As many attorneys know, in the vast majority of premises liability claims (especially those falling under the trip and fall category) the property owner will raise the “trivial defect” defense.  The basis of the defense is that while the property at issue may be in, or have on it, a defective condition that the condition at issue is so trivial that is non-actionable.  Over the years and across the four Departments there were many reported cases where summary judgment was granted or denied on the grounds that a defect was, or was not, trivial as a matter of law.  More to the point, those decisions seemed to conflict with each other, and sometimes conflicted within the same Department, about what constitutes triviality.

While the law has always provided a Judge the option to make a trivial defect finding as a matter of law and remove the issue from the jury, the reasons given why defects were deemed trivial had no real rhyme or reason.  Some decisions simply focused on the location of a defect, some simply focused on the size of the defect, while some decisions went deeper in their analysis and considered the defect in conjunction with all the facts surrounding the injury causing incident.  Unfortunately, there eventually arose a school of thought that there had become a per se rule that a defect had to be a certain size or in a certain place to be actionable.  Many decisions coined the phrase that they were applying the minimal dimension test.

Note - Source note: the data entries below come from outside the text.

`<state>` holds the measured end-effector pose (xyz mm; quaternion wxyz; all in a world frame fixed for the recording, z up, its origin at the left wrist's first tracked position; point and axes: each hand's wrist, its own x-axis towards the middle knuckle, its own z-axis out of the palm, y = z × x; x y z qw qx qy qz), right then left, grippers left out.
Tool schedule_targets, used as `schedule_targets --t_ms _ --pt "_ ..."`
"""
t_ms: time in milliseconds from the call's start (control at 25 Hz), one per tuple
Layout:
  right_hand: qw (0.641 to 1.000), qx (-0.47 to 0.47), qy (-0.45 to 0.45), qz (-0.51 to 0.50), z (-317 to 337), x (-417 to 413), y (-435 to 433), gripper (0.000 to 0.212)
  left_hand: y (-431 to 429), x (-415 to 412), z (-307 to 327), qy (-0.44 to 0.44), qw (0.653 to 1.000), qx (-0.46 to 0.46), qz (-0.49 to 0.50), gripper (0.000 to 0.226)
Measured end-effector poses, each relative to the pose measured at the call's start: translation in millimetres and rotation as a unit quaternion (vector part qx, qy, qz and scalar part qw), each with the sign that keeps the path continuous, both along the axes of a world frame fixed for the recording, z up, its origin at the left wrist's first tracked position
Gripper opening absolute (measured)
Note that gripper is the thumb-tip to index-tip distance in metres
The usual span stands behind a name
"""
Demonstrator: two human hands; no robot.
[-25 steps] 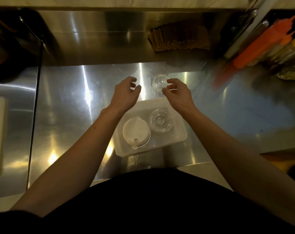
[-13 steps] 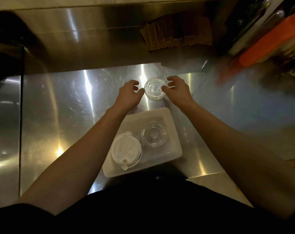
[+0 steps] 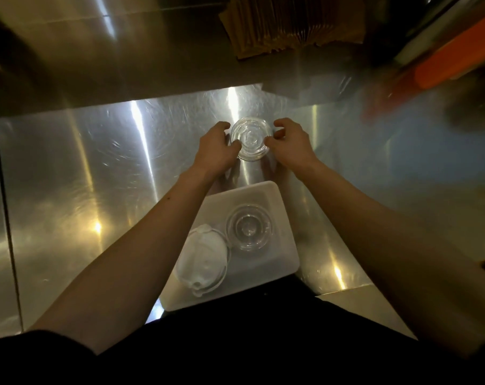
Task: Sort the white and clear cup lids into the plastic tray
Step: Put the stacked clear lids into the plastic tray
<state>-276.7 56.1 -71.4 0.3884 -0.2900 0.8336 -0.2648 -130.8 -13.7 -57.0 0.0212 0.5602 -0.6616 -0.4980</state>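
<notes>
A clear cup lid (image 3: 251,138) lies on the steel counter beyond the tray. My left hand (image 3: 216,151) grips its left edge with thumb and fingers, and my right hand (image 3: 290,145) grips its right edge. Near me stands a white plastic tray (image 3: 287,245). Inside it, a stack of white lids (image 3: 202,263) sits on the left and a stack of clear lids (image 3: 248,227) on the right.
A brushed steel counter (image 3: 97,176) spreads out to the left, with a raised steel shelf behind it. A stack of brown paper sleeves (image 3: 291,26) sits on the shelf. Orange bottles (image 3: 452,65) and other containers crowd the far right.
Both hands have closed in on the clear lid from either side and now pinch its edges. The camera has tilted downward, so the tray sits lower in view.
</notes>
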Motion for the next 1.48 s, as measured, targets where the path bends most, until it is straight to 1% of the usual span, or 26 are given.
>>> schedule_targets --t_ms 120,240,280,360,440,520,560,640,720,800,880,1120,1280,1480 --pt "1.0 0.007 -0.011 -0.015 -5 3 -2 0.048 -1 -5 -1 0.011 1.0 -0.005 0.015 0.046" --pt "0.997 0.01 -0.057 -0.06 -13 3 -7 0.048 -6 -5 -8 0.01 0.999 0.004 0.04 0.04" --pt "0.994 0.013 -0.073 -0.078 -16 2 -7 0.049 -6 -4 -12 0.007 0.999 0.005 0.043 0.033" --pt "0.99 0.016 -0.1 -0.103 -20 1 -6 0.047 -7 -1 -17 -0.006 0.999 0.007 0.049 0.004" --pt "0.985 0.016 -0.123 -0.123 -17 3 -6 0.041 -6 0 -14 0.0 0.999 0.005 0.054 0.013" --pt "0.982 0.011 -0.135 -0.129 -13 5 -4 0.038 -4 1 -9 0.018 0.997 -0.002 0.068 0.008" --pt "0.982 0.007 -0.137 -0.132 -12 6 -3 0.038 -4 2 -7 0.031 0.996 0.001 0.081 0.013" --pt "0.98 -0.005 -0.14 -0.139 -6 6 -1 0.037 -4 5 -2 0.058 0.993 0.01 0.107 0.032" --pt "0.982 -0.026 -0.13 -0.137 3 7 1 0.037 -1 9 5 0.071 0.991 -0.005 0.111 0.037" --pt "0.986 -0.048 -0.103 -0.118 13 9 6 0.036 1 14 14 0.072 0.991 -0.026 0.108 0.036" --pt "0.987 -0.071 -0.097 -0.107 22 13 13 0.033 7 21 21 0.084 0.99 -0.04 0.11 0.035" --pt "0.982 -0.133 -0.071 -0.112 52 35 52 0.031 39 45 49 0.134 0.983 -0.059 0.106 0.037" --pt "0.981 -0.141 -0.063 -0.114 62 57 86 0.032 69 65 57 0.149 0.982 -0.07 0.097 0.037" --pt "0.982 -0.132 -0.069 -0.115 62 83 129 0.032 100 88 52 0.142 0.986 -0.055 0.073 0.035"
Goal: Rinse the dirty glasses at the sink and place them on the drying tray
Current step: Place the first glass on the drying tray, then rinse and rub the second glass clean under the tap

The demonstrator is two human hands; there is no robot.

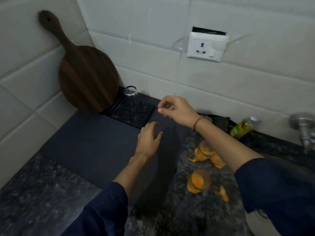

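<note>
While the left hand (148,140) hangs loosely curled, empty, the right hand (175,111) bunches its fingers beside the drying tray (131,114); whether they pinch anything, I cannot tell. One clear glass (130,92) stands on that tray, orange-stained glasses (200,181) on the speckled surface (51,193) rightward.

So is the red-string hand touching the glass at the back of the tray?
Apart. Head view shows bare tray between the right hand and the glass.
</note>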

The Hutchinson ruling consolidated three lower court decisions where the defects were found trivial and analyzed the methods used by the court to assess triviality.  The COA’s decision affirmed one finding and reversed the other two based on the facts of each case.  More importantly, the Court pronounced that there is no minimal dimension test in New York and every defect alleged to be trivial must be examined in conjunction with all the other factors of the incident.  To illustrate the Court’s findings, while a one inch high elevation difference in a lighted traveled walkway in a well-lit area could by trivial, that same one inch difference in an area of poor lighting or in an area where a pedestrian’s focus is distracted (crosswalk, parking lot, etc.) may not be.

While cynics might say the decision is no great step forward in protecting our trip and fall clients, there are many of us for a happy that we have a ruling from our highest court saying that trial court judges can no longer just take the easy way out and declare that a defect is just too small.  They are now going to have to take the time to analyze all the factors that might go into making something small still be dangerous.